Photo by Greg Russell
The Fajada Butte gives additional evidence of archaeoastronomy at Chaco.  A trio of large rock slabs placed against the face of the butte create narrow slits through which a sliver of light from the sun is directed onto two spirals carved into the rock face. 
Photo from Colorado.edu
This is the same use of sunlight and symbol as found in the cave paintings at Burro Flats in the hills above Simi Valley, yet more refined.  The light and shadows that appear on the spirals at Fajada Butte coincide with the winter and summer solstices and the 18.6 lunar excursion cycle where the edges of the cast light and shadow serve as a gauge reaching each successive ring, year by year. 

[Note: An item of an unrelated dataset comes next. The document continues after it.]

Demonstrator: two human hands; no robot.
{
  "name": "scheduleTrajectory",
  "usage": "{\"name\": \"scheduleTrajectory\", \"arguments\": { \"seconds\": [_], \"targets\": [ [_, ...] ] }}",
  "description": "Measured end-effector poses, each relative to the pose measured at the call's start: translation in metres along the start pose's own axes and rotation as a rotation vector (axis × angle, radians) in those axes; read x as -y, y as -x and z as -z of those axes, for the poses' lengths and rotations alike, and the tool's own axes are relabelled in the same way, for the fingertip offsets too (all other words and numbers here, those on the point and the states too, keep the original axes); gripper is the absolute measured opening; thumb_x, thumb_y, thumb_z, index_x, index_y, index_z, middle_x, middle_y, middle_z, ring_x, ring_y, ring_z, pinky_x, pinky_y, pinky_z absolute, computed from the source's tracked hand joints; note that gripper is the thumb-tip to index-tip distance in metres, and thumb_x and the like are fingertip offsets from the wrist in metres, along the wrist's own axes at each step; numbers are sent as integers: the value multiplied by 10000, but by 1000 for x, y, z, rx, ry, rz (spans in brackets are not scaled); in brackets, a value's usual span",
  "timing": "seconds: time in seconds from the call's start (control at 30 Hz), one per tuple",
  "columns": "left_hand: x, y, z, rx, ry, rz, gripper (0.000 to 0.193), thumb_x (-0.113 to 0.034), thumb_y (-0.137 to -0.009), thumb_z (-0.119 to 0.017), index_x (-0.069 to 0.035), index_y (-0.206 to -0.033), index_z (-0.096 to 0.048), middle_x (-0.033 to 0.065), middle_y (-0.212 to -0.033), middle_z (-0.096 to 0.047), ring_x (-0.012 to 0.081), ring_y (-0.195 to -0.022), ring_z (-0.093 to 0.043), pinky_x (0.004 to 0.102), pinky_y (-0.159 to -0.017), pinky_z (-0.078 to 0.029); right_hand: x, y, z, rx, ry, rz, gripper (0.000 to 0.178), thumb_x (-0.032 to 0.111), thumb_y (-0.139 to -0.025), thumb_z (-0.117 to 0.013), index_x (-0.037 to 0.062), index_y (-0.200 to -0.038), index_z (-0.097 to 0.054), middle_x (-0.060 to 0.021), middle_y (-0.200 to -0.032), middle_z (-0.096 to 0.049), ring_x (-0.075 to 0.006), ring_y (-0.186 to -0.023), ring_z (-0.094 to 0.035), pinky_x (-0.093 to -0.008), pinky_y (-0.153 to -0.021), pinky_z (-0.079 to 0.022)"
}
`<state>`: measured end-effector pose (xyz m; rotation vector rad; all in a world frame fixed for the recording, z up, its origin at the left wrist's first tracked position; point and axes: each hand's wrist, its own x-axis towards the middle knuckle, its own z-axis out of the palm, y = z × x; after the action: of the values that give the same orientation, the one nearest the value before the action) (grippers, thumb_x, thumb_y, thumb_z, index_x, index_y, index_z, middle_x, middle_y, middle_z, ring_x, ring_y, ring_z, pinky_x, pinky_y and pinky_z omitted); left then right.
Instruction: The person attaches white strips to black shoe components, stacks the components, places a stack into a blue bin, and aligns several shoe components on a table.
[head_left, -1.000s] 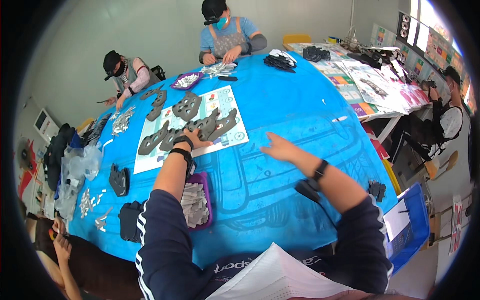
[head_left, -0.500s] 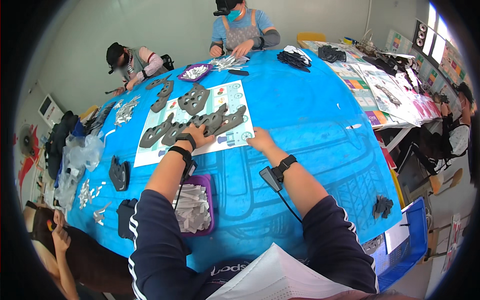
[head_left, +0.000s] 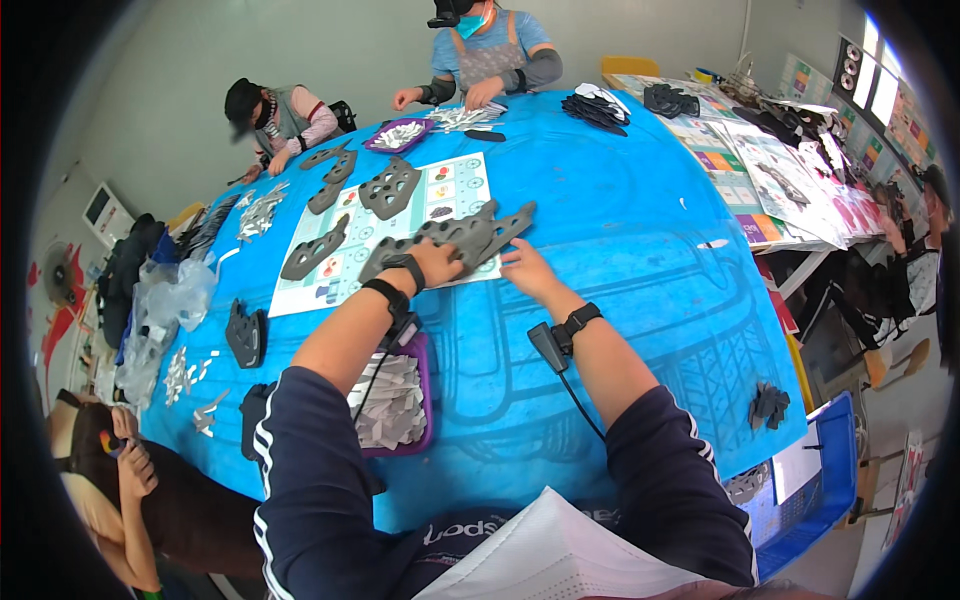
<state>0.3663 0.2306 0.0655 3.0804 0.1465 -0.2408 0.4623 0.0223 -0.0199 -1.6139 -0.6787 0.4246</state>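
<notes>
Several dark grey cut-out foam pads (head_left: pixel 485 232) lie overlapped on the front right of a printed white sheet (head_left: pixel 300 290). My left hand (head_left: pixel 436 264) is on their near edge, its fingers bent over them. Just right of the sheet, my right hand (head_left: pixel 530 272) is beside the pads' near right edge, fingers apart and holding nothing. Whether its fingertips touch the pads is hard to see. One more grey pad (head_left: pixel 318 250) lies left of the group, and another pad (head_left: pixel 389 190) is behind it.
A purple basket (head_left: pixel 428 400) of pale strips stands by my left forearm. Another purple tray (head_left: pixel 400 135) is farther back. Two people (head_left: pixel 490 55) (head_left: pixel 285 120) work across the blue-covered table (head_left: pixel 600 220). A blue crate (head_left: pixel 845 470) is at the right, plastic bags (head_left: pixel 170 300) at the left.
The overlapped pads have slid right along with my left hand, leaving one pad behind at the left. My right hand has shifted slightly right. The person opposite has moved one hand outward.
</notes>
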Motion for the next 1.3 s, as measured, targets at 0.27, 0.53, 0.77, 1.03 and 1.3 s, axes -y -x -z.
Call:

A possible source for the use of a symbol with concentric circles or a spiral might be found in the night sky (see below).  If the Anasazi were able to note subtle movements of the sun and moon over a few decades, despite the lack of time-lapse photography, could they not also have observed the movement of the heavens during a single evening?
Photo from seedinstituteNM.org
Throughout the day we spent at Chaco Canyon it seemed as though the structures, the land and the sky were bound together.  Although more than ten centuries ago, how could anyone who lived there have ever wanted for anything?  Prior to an extended draught during the twelfth century that forced the Anasazi to disperse, there appears to be no possible reason for any of the residents to ever consider being anywhere else but Chaco Canyon

Here was a people that by all appearances had found a place where they could form a culture based on a rational blend of science and spirituality.  The very walls they lived within were carefully aligned with the cosmos and their structures contributed to the overwhelming visual spectacle of the natural world that surrounded them.  When every aspect of your existence is in direct relationship to the known universe, does Maslow’s hierarchy of needs apply?  After all, self-actualization was only a peyote button away.  Walking through Pueblo Bonita I couldn’t help but think that Maslow’s thoughts may have been overly influenced by “modern” civilization and a Judeo-Christian work ethic. 

Dr. Palmer was in a manic state the entire day, far removed from any thoughts of Deming.